By Marty Mulrooney
The Anomaly – the debut novel of Hollywood screenwriter Michael Rutger – is described by publisher Bonnier Zaffre Books as “a thriller that grips like a vice – Michael Crichton meets Stephen King.” Of course, publishers have been known to exaggerate before, but The Anomaly more than lives up to the promise of its glowing reviews and extensive marketing campaign. Not all secrets are meant to be found – especially those hidden away in deep, dark caves – but it’s already too late for amateur archaeologist and The Anomaly Files host Nolan Moore…
Ken joined me, glaring at his phone. “Barely a bar of signal,” he muttered. “It’s like the fucking dark ages down here.”

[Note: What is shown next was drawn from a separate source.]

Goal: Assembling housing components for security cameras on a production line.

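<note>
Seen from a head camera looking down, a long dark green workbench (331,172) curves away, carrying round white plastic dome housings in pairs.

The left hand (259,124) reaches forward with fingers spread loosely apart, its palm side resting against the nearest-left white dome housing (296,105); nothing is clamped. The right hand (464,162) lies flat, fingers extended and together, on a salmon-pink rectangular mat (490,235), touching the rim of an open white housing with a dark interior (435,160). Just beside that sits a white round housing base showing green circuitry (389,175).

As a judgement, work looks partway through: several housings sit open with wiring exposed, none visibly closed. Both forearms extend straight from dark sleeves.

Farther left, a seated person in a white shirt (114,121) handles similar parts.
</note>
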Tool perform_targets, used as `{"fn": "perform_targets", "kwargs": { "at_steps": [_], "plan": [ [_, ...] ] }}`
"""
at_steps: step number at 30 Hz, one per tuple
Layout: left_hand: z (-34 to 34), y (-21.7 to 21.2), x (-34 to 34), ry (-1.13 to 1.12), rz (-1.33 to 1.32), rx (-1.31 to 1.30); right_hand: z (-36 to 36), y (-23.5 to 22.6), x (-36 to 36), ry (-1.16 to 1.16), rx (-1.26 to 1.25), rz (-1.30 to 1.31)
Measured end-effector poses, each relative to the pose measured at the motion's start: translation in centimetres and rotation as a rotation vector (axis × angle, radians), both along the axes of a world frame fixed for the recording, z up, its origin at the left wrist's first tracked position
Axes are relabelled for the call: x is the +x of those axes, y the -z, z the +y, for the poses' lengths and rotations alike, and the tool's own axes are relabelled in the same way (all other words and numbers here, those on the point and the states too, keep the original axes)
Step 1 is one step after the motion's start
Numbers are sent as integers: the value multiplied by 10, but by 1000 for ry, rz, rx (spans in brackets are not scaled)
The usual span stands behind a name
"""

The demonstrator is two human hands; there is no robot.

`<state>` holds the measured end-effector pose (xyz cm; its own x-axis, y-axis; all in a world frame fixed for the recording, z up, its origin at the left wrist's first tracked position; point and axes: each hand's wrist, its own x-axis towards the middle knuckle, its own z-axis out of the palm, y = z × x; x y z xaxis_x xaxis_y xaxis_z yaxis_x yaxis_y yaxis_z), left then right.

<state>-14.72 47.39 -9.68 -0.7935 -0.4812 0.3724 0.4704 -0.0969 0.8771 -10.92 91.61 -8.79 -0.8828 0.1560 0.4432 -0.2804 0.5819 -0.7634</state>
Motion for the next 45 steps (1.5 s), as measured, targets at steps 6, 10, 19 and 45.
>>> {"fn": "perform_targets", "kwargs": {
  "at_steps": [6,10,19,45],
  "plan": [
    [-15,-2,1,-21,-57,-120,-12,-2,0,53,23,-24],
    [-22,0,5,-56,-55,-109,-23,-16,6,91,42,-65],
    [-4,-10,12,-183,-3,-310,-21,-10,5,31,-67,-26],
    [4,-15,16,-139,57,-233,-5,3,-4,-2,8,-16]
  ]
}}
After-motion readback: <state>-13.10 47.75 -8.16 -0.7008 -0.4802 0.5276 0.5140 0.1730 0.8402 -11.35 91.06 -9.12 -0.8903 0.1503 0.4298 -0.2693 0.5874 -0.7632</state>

”Excellent,” I said. “Because who knows what secrets our forebears cherished, the deep spiritual insights they shared, when not enslaved by technology’s endless grip upon our –“
”Shut it, you tool.”
The Anomaly Files is a web show that deals with “unsolved mysteries and stuff”, as described so eloquently by the registration clerk at the latest hotel Nolan Moore and his team are staying at. Located only 20 miles from the Grand Canyon, the hotel has been chosen not only for it’s budget-friendliness (i.e. cheapness), but it’s proximity to the supposed location of Kinkaid’s cavern, a hidden cave that may have been purposely kept out of the history books by the Smithsonian for reasons unknown… or might just not actually exist at all.
For this latest expedition, Nolan Moore – minor internet celebrity and more talented than his current profession might imply – is joined by his boss and best friend Ken, a late fifty-something producer who appreciates a good cheeseburger; Molly, an assistant producer destined for better things; Pierre, a talented, friendly and good looking cameraman who annoyingly isn’t French; Feather, a soft-spoken woman from the Palinhem Foundation, the show’s new sponsor; and Gemma, a sceptical and outspoken journalist who thinks Nolan is a complete and utter hack.
“The Anomaly Files is not a spiritual enterprise, Ken.”
“Isn’t it? You say one thing in each episode that makes someone see the universe as a bit less tedious, or makes them ask questions about the world, it’s job done, mate. Whether it’s ‘true’ or not, or what that snide millennial bitch Gemma thinks… who cares? The truth is for teenagers and hippies. We’re too old and ugly for that crap. ‘Wake me up, make me think, or buy me a drink. Otherwise, fuck off.'”
“You have unexpected depths, brother.”
“No, I’m a twat. So are you. Now get your head straight and let’s go find this fucking cavern.”
Of course, much to the surprise of all involved, following an extensive hike and boat ride the expedition does eventually find Kinkaid’s cavern. This should come as no surprise to the savvy reader. However, almost everything else that follows this fully expected plot development is a surprise. Following a calculatedly slow build-up, Nolan and his friends find themselves trapped in a cave system that has remained hidden from the world for over 100 years with very good reason.
Reluctantly exploring in complete darkness with limited artificial light, the group’s predicament slowly becomes more and more terrifying as things go increasingly wrong. In lesser hands the more outlandish plot developments might have seemed hokey, but Rutger writes with such vivacious energy – blurring the line between historical fact and fiction so deftly – that the crazy theory Nolan comes up with begins to sound more and more believable. They aren’t alone in Kinkaid’s cavern; this is very a scary book at times, but it’s tempered beautifully by dialogue that is effortlessly charming and funny, and plenty sweary. In particular, the surprisingly touching relationship between Nolan and Ken is the beating heart of this dark, claustrophobic adventure.
I didn’t move.
There wasn’t anywhere I could go.
The sound got closer, and closer. Then it stopped.
The thing, whatever it was, felt as though it was only a yard or so from me now. There was a faint, visceral odor, like wet fur. A noise, like a sniff, then another.
A quiet, moist sound, like jaws opening.
I did my best to make my peace with God, the world, and everything and everybody within it.
Then I heard it trotting away.
The Anomaly is a difficult book to review without giving too much away. However, there is one small secret that can safely be shared; Michael Rutger is actually Michael Marshall, author of The Straw Men and most recently the dark, funny and thought-provoking Hannah Green and Her Unfeasibly Mundane Existence (writing as Michael Marshall Smith – he’s a wonderful storyteller no matter which moniker he uses). There is even a small nod at the end of The Anomaly to an earlier novel that will make fans’ heads spin; there is huge potential here for a crossover. Until such a time arrives – and we can only hope – The Anomaly will have to do. Rest assured, you’ll struggle to find a more thrilling page-turner this year.